Please give the data again in full, exactly as provided.

....

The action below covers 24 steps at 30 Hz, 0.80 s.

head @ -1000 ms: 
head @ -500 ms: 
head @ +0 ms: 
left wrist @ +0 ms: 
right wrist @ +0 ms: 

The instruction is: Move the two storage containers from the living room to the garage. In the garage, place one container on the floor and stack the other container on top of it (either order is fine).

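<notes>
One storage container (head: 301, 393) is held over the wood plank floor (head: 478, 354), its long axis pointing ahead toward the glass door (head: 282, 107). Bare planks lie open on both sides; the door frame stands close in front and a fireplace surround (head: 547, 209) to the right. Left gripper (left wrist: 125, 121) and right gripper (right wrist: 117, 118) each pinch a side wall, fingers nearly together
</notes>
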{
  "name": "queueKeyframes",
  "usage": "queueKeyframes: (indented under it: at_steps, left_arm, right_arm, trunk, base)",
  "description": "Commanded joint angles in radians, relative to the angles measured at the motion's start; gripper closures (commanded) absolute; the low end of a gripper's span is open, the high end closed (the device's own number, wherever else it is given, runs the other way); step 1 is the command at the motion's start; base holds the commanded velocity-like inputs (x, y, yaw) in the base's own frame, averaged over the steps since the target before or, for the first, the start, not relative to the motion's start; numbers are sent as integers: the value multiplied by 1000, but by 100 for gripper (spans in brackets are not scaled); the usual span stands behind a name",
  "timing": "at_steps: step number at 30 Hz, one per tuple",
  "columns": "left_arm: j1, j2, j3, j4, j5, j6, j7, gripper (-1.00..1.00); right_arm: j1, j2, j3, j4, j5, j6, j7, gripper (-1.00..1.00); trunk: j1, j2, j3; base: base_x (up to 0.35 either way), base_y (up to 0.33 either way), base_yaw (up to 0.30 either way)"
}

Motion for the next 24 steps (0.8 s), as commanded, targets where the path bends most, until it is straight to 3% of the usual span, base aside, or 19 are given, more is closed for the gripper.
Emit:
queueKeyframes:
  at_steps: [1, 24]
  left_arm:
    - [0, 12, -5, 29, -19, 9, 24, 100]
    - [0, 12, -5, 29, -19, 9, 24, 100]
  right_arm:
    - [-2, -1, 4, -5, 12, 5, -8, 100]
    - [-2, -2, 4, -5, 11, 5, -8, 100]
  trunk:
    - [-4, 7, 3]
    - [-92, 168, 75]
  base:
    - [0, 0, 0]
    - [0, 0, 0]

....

== Response to this task ==
The action below covers 24 steps at 30 Hz, 0.80 s.

head @ -1000 ms: 
head @ -500 ms: 
head @ +0 ms: 
left wrist @ +0 ms: 
right wrist @ +0 ms: 

The instruction is: Move the two storage containers from the living room to the garage. In the garage, place one container on the floor and stack the other container on top of it (either order is fine).

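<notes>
One storage container (head: 301, 393) is held over the wood plank floor (head: 478, 354), its long axis pointing ahead toward the glass door (head: 282, 107). Bare planks lie open on both sides; the door frame stands close in front and a fireplace surround (head: 547, 209) to the right. Left gripper (left wrist: 125, 121) and right gripper (right wrist: 117, 118) each pinch a side wall, fingers nearly together
</notes>
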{
  "name": "queueKeyframes",
  "usage": "queueKeyframes: (indented under it: at_steps, left_arm, right_arm, trunk, base)",
  "description": "Commanded joint angles in radians, relative to the angles measured at the motion's start; gripper closures (commanded) absolute; the low end of a gripper's span is open, the high end closed (the device's own number, wherever else it is given, runs the other way); step 1 is the command at the motion's start; base holds the commanded velocity-like inputs (x, y, yaw) in the base's own frame, averaged over the steps since the target before or, for the first, the start, not relative to the motion's start; numbers are sent as integers: the value multiplied by 1000, but by 100 for gripper (spans in brackets are not scaled); the usual span stands behind a name",
  "timing": "at_steps: step number at 30 Hz, one per tuple",
  "columns": "left_arm: j1, j2, j3, j4, j5, j6, j7, gripper (-1.00..1.00); right_arm: j1, j2, j3, j4, j5, j6, j7, gripper (-1.00..1.00); trunk: j1, j2, j3; base: base_x (up to 0.35 either way), base_y (up to 0.33 either way), base_yaw (up to 0.30 either way)"
}

Motion for the next 24 steps (0.8 s), as commanded, targets where the path bends most, until it is straight to 3% of the usual span, base aside, or 19 are given, more is closed for the gripper.
Emit:
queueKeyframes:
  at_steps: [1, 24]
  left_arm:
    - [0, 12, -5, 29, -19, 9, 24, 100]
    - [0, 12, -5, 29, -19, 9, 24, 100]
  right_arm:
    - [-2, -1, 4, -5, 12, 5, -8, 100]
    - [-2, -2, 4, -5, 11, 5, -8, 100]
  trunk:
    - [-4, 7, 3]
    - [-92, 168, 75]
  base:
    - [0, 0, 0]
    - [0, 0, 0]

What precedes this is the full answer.